What you need to do =
Gather all lines in the data that hold the string "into".

-------- Recorded information --------

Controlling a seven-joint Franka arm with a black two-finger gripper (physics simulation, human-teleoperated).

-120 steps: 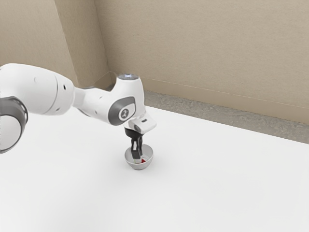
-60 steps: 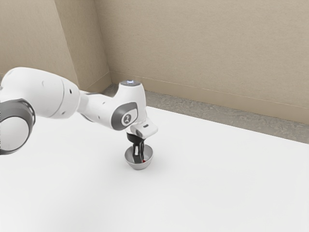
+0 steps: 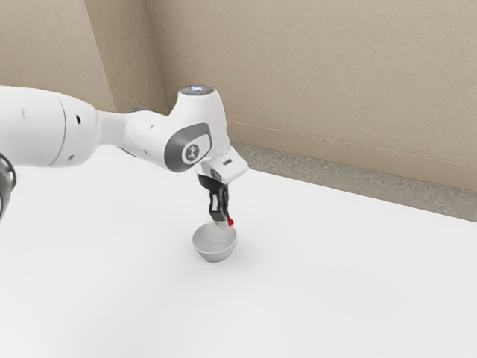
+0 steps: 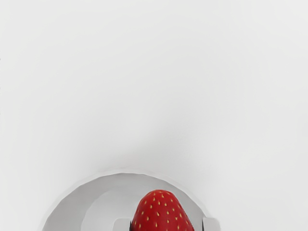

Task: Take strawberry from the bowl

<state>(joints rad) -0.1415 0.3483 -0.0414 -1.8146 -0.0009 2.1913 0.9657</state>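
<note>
1. The black two-finger gripper (image 3: 223, 221) points down near the middle of the exterior view, grasping the strawberry between its two fingertips.
2. The red, seed-flecked strawberry (image 3: 230, 222) is at those fingertips, raised above the bowl; in the wrist view it has a pale fingertip on either side.
3. The round grey bowl (image 3: 214, 254) stands upright just below the exterior view's center, on the white table (image 3: 343, 276).
4. The white Franka arm (image 3: 52, 127) comes in from the exterior view's left, at upper-left height.
5. Across the exterior view's top runs a beige wall (image 3: 313, 67), with mottled grey floor (image 3: 320, 167) between it and the table.
</note>
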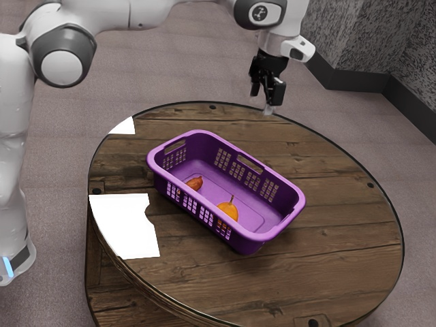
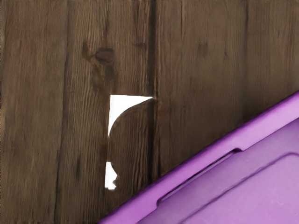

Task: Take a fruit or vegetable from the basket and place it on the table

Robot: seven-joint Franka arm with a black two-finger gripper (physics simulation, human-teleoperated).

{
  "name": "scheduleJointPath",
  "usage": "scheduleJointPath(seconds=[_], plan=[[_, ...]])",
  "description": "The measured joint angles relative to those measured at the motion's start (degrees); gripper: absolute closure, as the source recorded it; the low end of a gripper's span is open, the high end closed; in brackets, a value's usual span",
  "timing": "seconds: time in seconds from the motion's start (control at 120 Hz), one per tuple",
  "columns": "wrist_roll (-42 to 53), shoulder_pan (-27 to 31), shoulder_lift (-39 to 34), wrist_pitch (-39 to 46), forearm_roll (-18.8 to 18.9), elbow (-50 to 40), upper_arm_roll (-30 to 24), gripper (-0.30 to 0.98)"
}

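My gripper hangs outside the basket, fingers spread; the pear and other fruit lie inside. Reaching in close to its wall, I could snag the rim and drag everything.

A round table of brown wooden planks bears a purple plastic basket with pierced sides. Inside the basket lie an orange, rounded fruit with a thin upright stem and, apart from it, a smaller reddish-brown piece of produce. A white jointed arm reaches in from the exterior view's upper left, its black two-finger gripper pointing down, fingers parted, clear of the basket. Two flat white patches, one large, one small, show at the table's edge
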Motion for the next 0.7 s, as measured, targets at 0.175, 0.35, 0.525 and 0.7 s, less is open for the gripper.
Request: scheduleJointPath(seconds=[0.175,0.35,0.525,0.7], plan=[[0.26,-0.15,0.15,-0.28,-0.28,0.23,0.15,0.0],[-5.26,-0.14,1.96,0.51,-2.04,2.38,-0.05,0.0],[-15.59,-0.18,6.74,3.53,-2.87,3.17,-0.09,0.0],[-23.71,-0.51,6.14,5.21,-3.11,2.77,-7.65,0.0]])
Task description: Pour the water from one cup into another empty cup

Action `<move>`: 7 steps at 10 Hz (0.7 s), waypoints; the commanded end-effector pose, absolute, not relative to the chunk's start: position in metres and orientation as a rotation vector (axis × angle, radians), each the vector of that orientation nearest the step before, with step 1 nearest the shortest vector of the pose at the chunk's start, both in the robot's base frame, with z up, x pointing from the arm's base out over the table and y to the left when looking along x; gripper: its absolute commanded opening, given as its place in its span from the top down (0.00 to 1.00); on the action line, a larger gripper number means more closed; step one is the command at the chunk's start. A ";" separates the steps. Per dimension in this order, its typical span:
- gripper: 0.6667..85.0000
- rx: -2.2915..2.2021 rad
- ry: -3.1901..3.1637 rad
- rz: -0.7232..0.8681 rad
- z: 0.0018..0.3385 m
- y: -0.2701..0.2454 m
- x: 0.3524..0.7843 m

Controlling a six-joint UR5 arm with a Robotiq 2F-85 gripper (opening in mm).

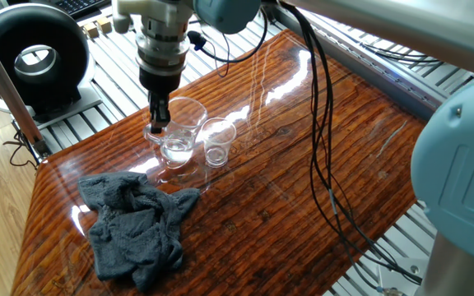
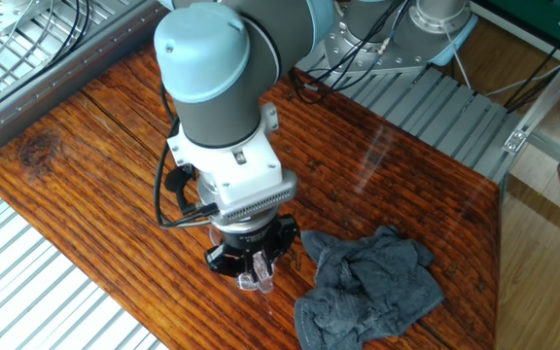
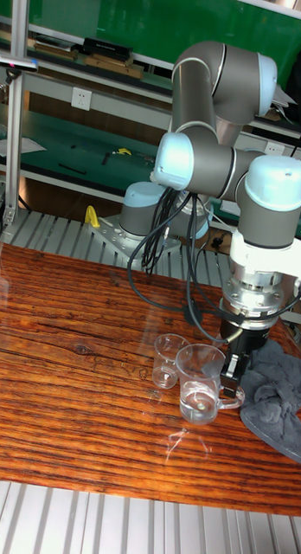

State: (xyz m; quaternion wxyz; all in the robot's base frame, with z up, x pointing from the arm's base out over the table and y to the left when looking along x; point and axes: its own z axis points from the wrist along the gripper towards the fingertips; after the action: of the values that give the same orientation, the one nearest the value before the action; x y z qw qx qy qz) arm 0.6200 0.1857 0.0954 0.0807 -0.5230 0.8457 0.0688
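The clear glass mug (image 1: 179, 130) (image 3: 201, 385) stands upright on the wooden table, with a shallow layer of water (image 1: 177, 151) (image 3: 199, 404) in its bottom. My gripper (image 1: 158, 117) (image 3: 233, 374) points straight down and is shut on the mug's side handle (image 3: 230, 399). The small empty tumbler (image 1: 218, 141) (image 3: 168, 360) stands right beside the mug, almost touching it. In the other fixed view my gripper (image 2: 257, 279) and wrist hide nearly all of both glasses. Whether the mug's base touches the table I cannot tell.
A crumpled grey cloth (image 1: 134, 226) (image 2: 367, 287) (image 3: 277, 402) lies close to the mug on the handle side. Black cables (image 1: 323, 140) hang over the table's middle. A black ring-shaped device (image 1: 35, 53) sits off the table on the slatted metal bench (image 1: 97, 111).
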 end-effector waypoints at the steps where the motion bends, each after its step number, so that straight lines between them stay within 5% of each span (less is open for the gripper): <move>1: 0.92 -1.567 2.511 0.253 0.097 0.193 0.619; 7: 0.79 -1.556 2.367 0.328 0.108 0.220 0.636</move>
State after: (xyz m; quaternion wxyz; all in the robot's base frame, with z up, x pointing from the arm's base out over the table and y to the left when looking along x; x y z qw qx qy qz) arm 0.6268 0.2106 0.1020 0.1175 -0.5358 0.8296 0.1041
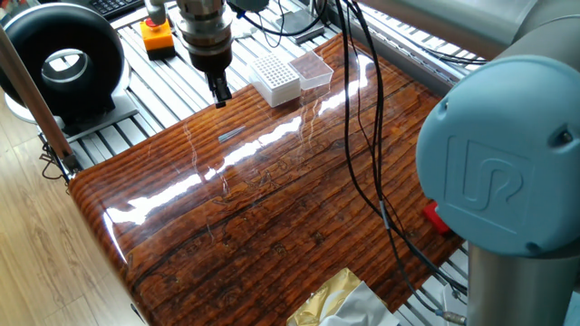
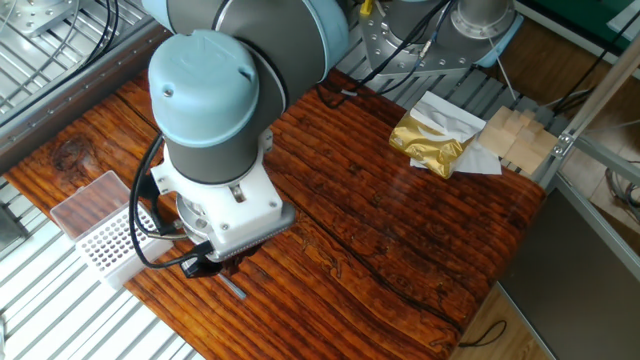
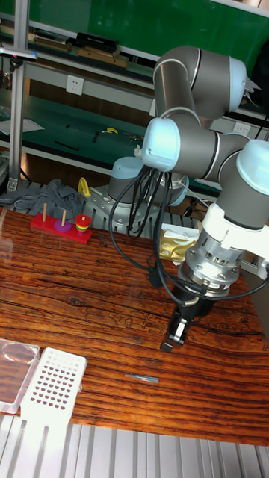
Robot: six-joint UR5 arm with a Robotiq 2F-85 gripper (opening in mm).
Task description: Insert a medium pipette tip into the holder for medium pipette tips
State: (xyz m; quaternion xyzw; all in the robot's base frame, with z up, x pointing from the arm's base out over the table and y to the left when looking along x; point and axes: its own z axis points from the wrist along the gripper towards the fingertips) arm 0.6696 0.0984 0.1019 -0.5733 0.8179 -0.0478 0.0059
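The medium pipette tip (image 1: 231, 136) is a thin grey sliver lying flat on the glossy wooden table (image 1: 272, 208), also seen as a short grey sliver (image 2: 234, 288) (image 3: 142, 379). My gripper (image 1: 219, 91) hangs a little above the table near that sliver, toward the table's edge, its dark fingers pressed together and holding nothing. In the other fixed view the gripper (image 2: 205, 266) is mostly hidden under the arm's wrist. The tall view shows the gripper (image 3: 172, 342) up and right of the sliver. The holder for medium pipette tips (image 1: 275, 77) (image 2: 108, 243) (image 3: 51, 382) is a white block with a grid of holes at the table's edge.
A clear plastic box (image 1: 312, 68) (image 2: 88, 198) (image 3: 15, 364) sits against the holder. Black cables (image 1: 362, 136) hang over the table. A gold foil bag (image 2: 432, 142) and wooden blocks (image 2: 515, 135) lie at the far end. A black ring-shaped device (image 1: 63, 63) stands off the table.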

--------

Task output =
Task description: Pour the water from one cup into another empty cup
Task description: Insert a medium pipette tip into the holder for medium pipette tips

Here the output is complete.